Here left part corresponds to state of spin-up component of wavefunction, and right one is for spin-down component. Note that the Hamiltonian shouldn't try to differentiate the wavefunction at the joint — as far as we neglect spin-dependent interactions, its matrix should just be a diagonal block matrix of two spinless Hamiltonians. Now for two indistinguishable particles nothing changes except we now use 4 times bigger full configuration space (than in case without spin), or 2 times bigger correct triangle-shaped space. Here's how full configuration space would look:

enter image description here

Here spin states are denoted as $\left|s_1\right\rangle\left|s_2\right\rangle$ where $s_i$ is spin of particle $i$. Lines of interparticle collisions are denoted by slight dark color. Now the truncated symmetrized configuration space:

enter image description here

The upper-left rectangle is now merged with lower-right one. How — it will depend on the state.

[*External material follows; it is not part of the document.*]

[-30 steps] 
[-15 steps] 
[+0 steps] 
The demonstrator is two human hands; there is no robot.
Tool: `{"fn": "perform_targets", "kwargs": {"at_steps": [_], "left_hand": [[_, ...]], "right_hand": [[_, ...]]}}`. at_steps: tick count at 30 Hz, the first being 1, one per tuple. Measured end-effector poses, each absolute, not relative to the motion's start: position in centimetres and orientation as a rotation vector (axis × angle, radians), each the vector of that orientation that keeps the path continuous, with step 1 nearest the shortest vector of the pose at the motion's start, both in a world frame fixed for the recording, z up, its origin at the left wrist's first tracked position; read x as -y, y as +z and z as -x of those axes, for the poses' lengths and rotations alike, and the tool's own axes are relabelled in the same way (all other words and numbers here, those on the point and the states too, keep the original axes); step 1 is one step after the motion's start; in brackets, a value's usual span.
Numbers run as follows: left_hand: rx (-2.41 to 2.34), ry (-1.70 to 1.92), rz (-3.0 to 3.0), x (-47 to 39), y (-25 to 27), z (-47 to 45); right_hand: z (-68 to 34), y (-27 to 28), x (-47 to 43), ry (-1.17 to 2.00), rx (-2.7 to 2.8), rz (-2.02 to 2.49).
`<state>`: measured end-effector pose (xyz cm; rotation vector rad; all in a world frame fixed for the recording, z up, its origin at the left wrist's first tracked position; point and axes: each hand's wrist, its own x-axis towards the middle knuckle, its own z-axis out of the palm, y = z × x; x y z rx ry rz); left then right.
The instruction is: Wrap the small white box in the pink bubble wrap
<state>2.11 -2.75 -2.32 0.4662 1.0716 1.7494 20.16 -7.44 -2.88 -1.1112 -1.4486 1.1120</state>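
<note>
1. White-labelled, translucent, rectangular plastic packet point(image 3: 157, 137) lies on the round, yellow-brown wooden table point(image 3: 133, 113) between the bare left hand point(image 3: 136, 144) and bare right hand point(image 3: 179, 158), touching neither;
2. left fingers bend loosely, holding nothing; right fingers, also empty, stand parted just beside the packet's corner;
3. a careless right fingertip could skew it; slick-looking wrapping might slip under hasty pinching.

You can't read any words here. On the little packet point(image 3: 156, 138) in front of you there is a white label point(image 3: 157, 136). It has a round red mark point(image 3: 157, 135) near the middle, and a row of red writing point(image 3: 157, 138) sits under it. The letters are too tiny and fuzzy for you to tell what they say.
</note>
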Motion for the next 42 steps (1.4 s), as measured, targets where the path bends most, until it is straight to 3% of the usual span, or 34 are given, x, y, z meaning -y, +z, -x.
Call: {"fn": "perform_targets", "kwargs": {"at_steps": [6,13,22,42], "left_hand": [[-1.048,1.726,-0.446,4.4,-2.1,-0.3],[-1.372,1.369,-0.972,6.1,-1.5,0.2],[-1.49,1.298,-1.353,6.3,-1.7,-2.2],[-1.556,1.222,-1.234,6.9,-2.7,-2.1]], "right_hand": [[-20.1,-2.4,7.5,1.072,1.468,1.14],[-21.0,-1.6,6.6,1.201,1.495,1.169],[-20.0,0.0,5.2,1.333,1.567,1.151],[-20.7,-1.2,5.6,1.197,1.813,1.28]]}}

Also note that there's still possibility of interparticle collision — inside this lower-right rectangle — which we haven't symmetrized, and in fact must not do (there's no reason to do it in this case).

Now it's easy to see that the states with identical spins are forced to have antisymmetric orbital — their orbital parts of configuration space are triangular. The states with non-equal spins may be symmetric or antisymmetric (or asymmetric at all). This corresponds to known classification of two-particle states into spin-singlets and spin-triplets. Just looking at the wavefunction, one could immediately say what type of state we have: triplet states will have a node along interparticle collision line — this means the orbital is antisymmetric.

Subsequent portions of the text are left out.